Prepare the resource environment for acceleration

更新时间:
复制 MD 格式

Before using PAI-TorchAcc for training acceleration, you must prepare a training environment that meets the required specifications. You can create a Data Science Workshop (DSW) instance in PAI or use an existing Elastic Compute Service (ECS) instance for this purpose. This topic describes the environment requirements for TorchAcc training acceleration.

Environment requirements

To use TorchAcc for training acceleration, you must use a GPU-accelerated instance. The required versions and specifications are listed below.

  • Version requirements

    Driver

    Version

    CUDA driver

    11.3 or later

    Nvidia driver

    470 or later

  • Specifications

    Instance type

    Supported

    V100M16

    Support

    V100M32

    Supported

    GU50

    Support

    GU100

    Support

    GU108

    Support

    A10M24

    Support

    For more information about instance types, see Appendix: List of public resource specifications.

  • Image requirements

    To use TorchAcc for training acceleration, you must use the specified TorchAcc test runtime image: registry.cn-hangzhou.aliyuncs.com/pai-dlc/pai-pytorch-training:torch-1.12-cuda11.3-py38-acc-230219.

    Note

    This image environment is available only in the China (Hangzhou) region.

Prepare the staging environment

Using a DSW environment

To test TorchAcc on the PAI platform, you can create a DSW instance and perform tests in a Jupyter Notebook as follows:

  1. In the China (Hangzhou) region, create a resource and add a resource quota that meet the environment requirements.
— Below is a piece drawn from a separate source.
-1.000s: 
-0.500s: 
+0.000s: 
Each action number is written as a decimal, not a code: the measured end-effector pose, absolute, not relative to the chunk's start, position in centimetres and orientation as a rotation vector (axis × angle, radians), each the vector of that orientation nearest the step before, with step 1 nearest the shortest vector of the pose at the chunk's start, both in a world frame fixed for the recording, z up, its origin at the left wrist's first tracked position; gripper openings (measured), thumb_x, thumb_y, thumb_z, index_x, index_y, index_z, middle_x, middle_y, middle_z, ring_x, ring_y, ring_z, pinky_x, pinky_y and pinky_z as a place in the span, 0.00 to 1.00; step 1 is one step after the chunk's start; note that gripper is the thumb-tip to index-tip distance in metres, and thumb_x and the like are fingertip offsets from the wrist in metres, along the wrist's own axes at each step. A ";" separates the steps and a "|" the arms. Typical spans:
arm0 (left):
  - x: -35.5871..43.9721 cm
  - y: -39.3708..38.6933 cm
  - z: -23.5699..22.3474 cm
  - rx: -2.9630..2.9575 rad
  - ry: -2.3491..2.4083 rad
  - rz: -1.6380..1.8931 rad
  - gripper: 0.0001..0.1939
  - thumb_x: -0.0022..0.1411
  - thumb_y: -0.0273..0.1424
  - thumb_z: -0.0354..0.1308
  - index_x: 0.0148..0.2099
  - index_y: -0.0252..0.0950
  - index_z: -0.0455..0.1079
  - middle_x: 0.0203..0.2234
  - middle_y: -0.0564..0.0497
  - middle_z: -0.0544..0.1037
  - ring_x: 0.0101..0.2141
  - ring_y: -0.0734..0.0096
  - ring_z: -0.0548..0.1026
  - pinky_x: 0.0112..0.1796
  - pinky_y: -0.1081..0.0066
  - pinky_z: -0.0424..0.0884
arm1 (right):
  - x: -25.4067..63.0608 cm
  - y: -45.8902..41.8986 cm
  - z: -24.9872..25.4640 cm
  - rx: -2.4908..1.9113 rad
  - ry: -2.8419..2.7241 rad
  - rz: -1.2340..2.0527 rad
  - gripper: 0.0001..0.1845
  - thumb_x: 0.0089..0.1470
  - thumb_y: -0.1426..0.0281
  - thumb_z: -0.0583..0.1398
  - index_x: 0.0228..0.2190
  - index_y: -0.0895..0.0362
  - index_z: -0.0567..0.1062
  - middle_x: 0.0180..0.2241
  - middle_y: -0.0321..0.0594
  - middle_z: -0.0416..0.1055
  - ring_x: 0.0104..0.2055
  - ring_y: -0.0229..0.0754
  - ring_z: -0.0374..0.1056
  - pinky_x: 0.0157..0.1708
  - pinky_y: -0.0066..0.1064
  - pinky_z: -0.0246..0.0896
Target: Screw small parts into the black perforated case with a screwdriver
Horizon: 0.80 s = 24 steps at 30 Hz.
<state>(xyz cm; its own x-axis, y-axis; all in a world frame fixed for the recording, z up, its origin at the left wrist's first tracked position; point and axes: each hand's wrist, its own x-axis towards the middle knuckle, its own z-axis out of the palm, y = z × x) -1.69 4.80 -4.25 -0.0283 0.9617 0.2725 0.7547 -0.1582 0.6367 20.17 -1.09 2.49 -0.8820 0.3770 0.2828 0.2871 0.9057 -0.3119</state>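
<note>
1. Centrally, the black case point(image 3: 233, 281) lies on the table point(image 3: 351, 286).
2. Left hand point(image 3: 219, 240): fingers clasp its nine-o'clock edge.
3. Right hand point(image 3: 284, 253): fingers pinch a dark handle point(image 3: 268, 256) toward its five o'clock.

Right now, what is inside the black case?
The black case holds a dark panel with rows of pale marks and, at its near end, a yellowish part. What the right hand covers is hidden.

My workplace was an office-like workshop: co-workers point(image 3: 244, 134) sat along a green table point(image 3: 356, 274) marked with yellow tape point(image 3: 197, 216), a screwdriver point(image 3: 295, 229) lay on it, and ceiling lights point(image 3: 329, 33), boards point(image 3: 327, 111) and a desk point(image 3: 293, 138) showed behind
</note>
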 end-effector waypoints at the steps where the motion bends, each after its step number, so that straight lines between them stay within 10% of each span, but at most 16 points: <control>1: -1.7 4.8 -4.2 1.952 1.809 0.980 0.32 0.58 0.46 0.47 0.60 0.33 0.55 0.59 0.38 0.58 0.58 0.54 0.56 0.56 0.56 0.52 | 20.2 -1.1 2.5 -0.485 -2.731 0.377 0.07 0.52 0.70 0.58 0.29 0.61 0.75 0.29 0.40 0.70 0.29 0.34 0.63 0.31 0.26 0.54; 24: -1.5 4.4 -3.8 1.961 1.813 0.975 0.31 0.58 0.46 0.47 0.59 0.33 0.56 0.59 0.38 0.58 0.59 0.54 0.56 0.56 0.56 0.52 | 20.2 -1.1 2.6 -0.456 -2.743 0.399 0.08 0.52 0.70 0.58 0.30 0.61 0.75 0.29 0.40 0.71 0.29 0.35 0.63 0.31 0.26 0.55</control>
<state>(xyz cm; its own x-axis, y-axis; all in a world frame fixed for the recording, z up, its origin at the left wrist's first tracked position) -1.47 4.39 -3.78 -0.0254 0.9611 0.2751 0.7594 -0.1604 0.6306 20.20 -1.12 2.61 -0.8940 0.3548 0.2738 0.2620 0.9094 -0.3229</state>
For more information, see Create a resource group and purchase general computing resources and General computing resource quotas.

  2. Go to the workspace that is associated with the resource quota and create a developer instance. Configure the key parameters as follows. For more information, see Create and manage DSW instances.

    Parameter

    Description

    Resource Type

    Select Resource Quota.

    Resource Quota

    Select the resource quota that you created in Step 1.

    Resource Specifications

    • Set CPU (Cores) to 30.

    • Set Memory (GiB) to 180.

    • Set Shared Memory (GiB) to 100.

    • Set GPU (Cards) to 1.

    Image

    On the Registry Address tab, set the registry address to registry.cn-hangzhou.aliyuncs.com/pai-dlc/pai-pytorch-training:torch-1.12-cuda11.3-py38-acc-230219.

    Note

    This image environment is available only in the China (Hangzhou) region.

Use your own ECS instance

To use your own ECS resources for TorchAcc training acceleration, you can prepare an ECS instance as follows:

  1. In the China (Hangzhou) region, purchase an ECS instance that meets the environment requirements and install the required versions of the nvidia-smi and CUDA driver. For more information about how to purchase an instance, see Create an instance. The key parameters are as follows:

    • Set Instance to ecs.gn6v-c8g1.2xlarge.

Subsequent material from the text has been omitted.